Task objective —
Lines with the string "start" must each be copied from the listing.

☆ ☆ ☆

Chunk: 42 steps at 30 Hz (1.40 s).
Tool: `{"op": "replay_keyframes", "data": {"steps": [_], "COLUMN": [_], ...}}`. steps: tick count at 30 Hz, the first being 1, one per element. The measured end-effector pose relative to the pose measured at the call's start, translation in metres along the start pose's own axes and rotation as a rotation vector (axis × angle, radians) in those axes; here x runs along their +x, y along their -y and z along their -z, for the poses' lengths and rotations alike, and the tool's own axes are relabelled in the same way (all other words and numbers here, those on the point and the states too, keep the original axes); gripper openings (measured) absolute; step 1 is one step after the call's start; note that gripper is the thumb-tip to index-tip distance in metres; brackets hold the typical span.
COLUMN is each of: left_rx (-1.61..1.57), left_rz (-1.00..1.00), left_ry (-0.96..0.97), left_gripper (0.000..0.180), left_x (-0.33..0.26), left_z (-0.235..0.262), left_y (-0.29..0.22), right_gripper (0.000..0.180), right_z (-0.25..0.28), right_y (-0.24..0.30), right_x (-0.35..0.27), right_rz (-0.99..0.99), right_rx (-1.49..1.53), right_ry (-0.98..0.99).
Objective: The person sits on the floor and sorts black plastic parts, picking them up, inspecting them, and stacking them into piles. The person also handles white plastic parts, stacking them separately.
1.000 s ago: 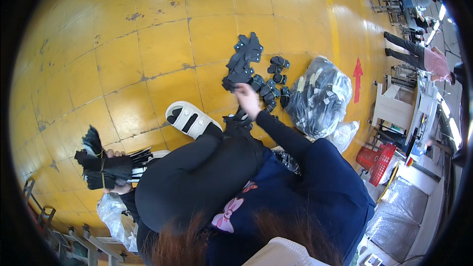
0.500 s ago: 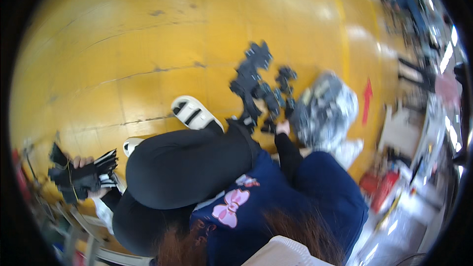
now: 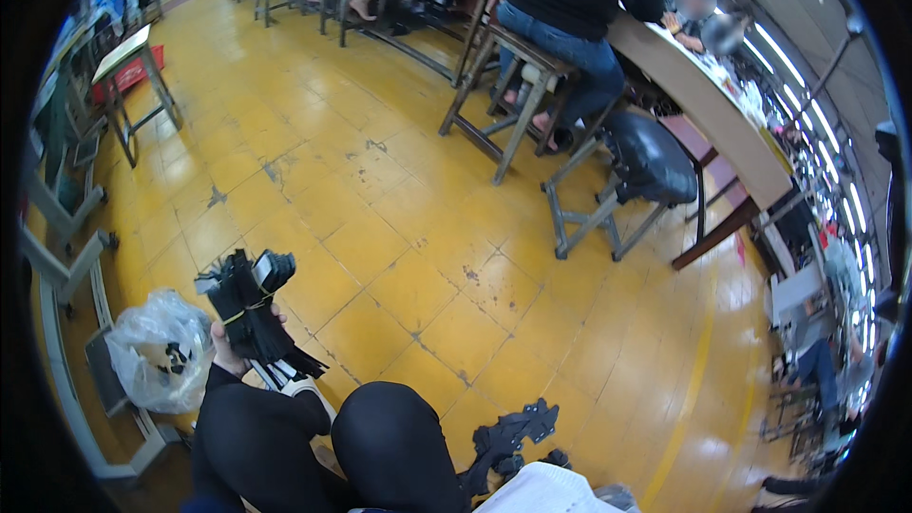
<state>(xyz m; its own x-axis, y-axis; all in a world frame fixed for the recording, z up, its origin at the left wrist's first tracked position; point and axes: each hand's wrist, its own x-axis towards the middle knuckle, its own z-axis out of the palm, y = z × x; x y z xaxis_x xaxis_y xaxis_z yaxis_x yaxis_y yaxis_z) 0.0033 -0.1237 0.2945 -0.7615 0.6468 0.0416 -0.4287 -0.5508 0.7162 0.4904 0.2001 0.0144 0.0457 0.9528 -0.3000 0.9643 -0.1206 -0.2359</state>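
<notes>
The left hand [image 3: 228, 347] is closed around a bundle of flat black pieces [image 3: 249, 309] tied with a yellow band, held up at about nine o'clock from the person's knee [image 3: 394, 437]. The right hand is not in view, so its grip cannot be told. More loose black pieces [image 3: 508, 437] lie on the floor [image 3: 418, 256] at about three o'clock from the knee, just beside it.

Judging by this, one bundle is gathered and bound, while the loose pieces on the floor are not yet bundled; how many more are left is hidden by the lower edge.

A clear plastic bag [image 3: 161, 351] with dark bits inside sits at nine o'clock from the bundle, near a grey metal frame [image 3: 66, 256]. The floor is worn yellow tile with scuffs. Toward twelve o'clock stand stools [image 3: 518, 95] at a long desk [image 3: 703, 95] where another person [image 3: 579, 0] sits; an empty padded stool [image 3: 646, 166] stands nearby.
</notes>
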Motion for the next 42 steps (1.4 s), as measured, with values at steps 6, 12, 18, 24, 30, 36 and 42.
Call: {"op": "replay_keyframes", "data": {"steps": [6, 12, 18, 24, 30, 36, 42], "left_rx": [-0.168, -0.221, -0.288, -0.267, -0.225, -0.183, -0.241], "left_rz": [0.027, 0.026, 0.020, 0.044, 0.121, 0.042, 0.087], "left_ry": [0.033, 0.057, 0.065, 0.050, 0.055, 0.184, 0.130], "left_gripper": [0.090, 0.089, 0.082, 0.079, 0.082, 0.089, 0.057], "left_x": [-0.002, -0.006, 0.000, 0.001, 0.002, 0.002, 0.017], "left_z": [-0.005, 0.001, -0.003, -0.014, -0.026, -0.034, 0.006], "left_y": [0.011, 0.009, 0.015, 0.017, 0.014, 0.007, 0.026], "right_gripper": [0.028, 0.018, 0.010, 0.005, 0.017, 0.026, 0.044], "right_z": [-0.001, -0.009, 0.001, 0.048, 0.123, 0.187, 0.191], "right_y": [0.052, 0.077, 0.065, 0.091, 0.320, 0.457, 0.506], "right_x": [0.008, -0.008, -0.029, -0.058, -0.085, -0.178, -0.215], "right_rz": [0.162, 0.214, 0.247, 0.472, 0.812, 1.103, 0.992], "right_rx": [0.020, 0.080, 0.346, 1.025, 1.258, 1.198, 1.084], "right_ry": [0.000, -0.020, -0.104, 0.030, 0.548, 0.859, 1.521]}}
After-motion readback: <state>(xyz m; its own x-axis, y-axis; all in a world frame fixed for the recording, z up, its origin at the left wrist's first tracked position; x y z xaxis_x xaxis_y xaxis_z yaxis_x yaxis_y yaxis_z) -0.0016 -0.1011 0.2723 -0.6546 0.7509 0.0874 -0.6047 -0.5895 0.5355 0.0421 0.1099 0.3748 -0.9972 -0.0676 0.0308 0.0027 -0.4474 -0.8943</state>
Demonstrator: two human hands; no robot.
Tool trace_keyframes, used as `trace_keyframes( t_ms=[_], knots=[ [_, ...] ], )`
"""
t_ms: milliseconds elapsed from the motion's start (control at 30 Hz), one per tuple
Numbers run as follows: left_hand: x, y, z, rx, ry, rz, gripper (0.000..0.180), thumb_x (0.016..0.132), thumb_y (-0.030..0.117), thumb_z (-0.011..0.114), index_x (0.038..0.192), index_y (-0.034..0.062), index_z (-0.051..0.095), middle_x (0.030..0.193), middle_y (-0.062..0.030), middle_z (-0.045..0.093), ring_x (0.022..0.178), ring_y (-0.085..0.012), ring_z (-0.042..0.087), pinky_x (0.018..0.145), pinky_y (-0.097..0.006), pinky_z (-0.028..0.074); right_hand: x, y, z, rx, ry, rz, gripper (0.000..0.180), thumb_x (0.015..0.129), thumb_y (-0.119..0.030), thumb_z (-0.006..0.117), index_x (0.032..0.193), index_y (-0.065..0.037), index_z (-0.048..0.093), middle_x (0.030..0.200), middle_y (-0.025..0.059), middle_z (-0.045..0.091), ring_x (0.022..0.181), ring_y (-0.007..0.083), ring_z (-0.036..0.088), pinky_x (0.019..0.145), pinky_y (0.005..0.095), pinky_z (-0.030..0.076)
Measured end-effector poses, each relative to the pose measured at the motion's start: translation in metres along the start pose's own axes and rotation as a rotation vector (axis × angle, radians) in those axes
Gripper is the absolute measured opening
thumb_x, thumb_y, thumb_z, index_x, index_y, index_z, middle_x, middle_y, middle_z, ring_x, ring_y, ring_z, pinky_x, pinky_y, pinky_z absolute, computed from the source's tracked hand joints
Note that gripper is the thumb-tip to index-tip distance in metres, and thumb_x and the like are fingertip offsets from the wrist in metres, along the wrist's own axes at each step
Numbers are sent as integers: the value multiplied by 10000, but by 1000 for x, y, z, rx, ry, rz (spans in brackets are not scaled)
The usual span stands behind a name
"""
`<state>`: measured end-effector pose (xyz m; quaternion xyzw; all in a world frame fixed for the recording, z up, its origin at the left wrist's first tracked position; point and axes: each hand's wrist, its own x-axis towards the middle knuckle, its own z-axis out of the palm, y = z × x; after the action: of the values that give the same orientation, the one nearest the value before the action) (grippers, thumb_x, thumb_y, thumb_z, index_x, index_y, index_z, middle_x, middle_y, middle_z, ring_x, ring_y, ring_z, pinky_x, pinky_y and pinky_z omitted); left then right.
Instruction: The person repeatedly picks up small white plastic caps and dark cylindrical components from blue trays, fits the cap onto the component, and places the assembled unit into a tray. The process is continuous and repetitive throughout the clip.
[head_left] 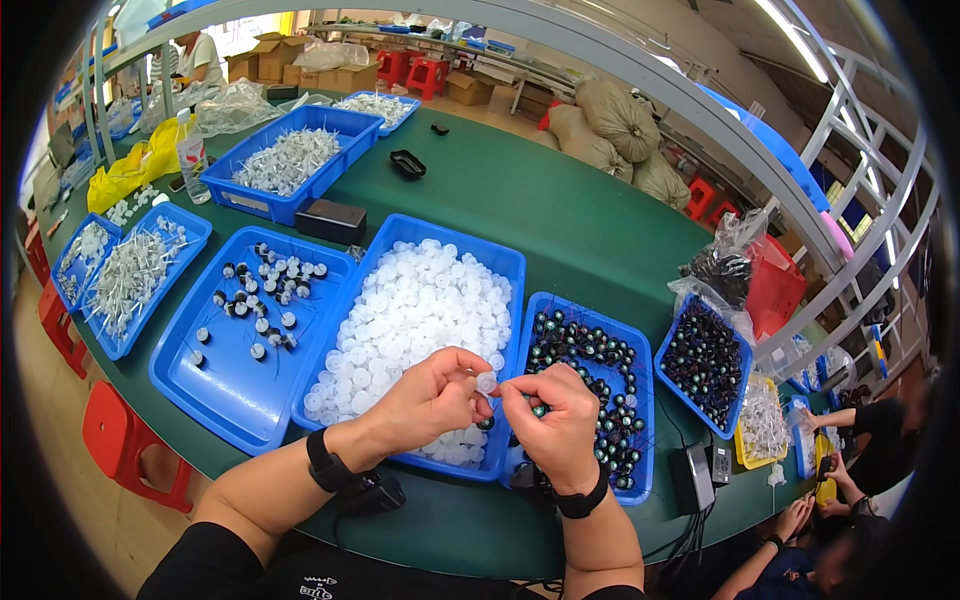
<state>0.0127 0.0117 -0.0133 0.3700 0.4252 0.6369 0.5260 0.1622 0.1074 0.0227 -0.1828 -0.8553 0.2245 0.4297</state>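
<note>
Pinching a small white cap (486,381) between them, the fingers of the left hand (428,400) and right hand (556,420) meet above the blue tray of white caps (505,262). Beside it sits a tray of dark round parts (640,345) on the green bench (560,220). Which way the cap points is too small to tell.

A factory assembly workshop: a long green worktable (560,215) carries blue bins (245,385) of small parts, with cardboard boxes (300,62) and stuffed sacks (615,125) stacked along the frame's top, and red stools (130,445) at lower left.
</note>
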Motion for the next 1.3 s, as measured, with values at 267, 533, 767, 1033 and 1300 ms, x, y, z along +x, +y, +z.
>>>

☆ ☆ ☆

Response to the task —
Tool: `{"op": "replay_keyframes", "data": {"steps": [_], "COLUMN": [_], ...}}`. steps: tick count at 30 Hz, the first being 1, one per element. The measured end-effector pose relative to the pose measured at the call's start, translation in metres along the start pose's own axes and rotation as a rotation vector (axis × angle, radians) in those axes; here x runs along their +x, y along their -y and z along their -z, for the poses' lengths and rotations alike, and the tool's own axes are relabelled in the same way (all other words and numbers here, those on the point and the states too, keep the original axes); gripper openings (measured) absolute; step 1 is one step after the call's start; note that gripper is the thumb-tip to index-tip distance in metres; brackets hold the typical span.
t_ms: milliseconds elapsed from the motion's start (control at 30 Hz), one per tuple
Measured end-effector poses, each relative to the pose measured at the motion's start: translation in metres along the start pose's own axes and rotation as a rotation vector (axis × angle, radians) in those axes

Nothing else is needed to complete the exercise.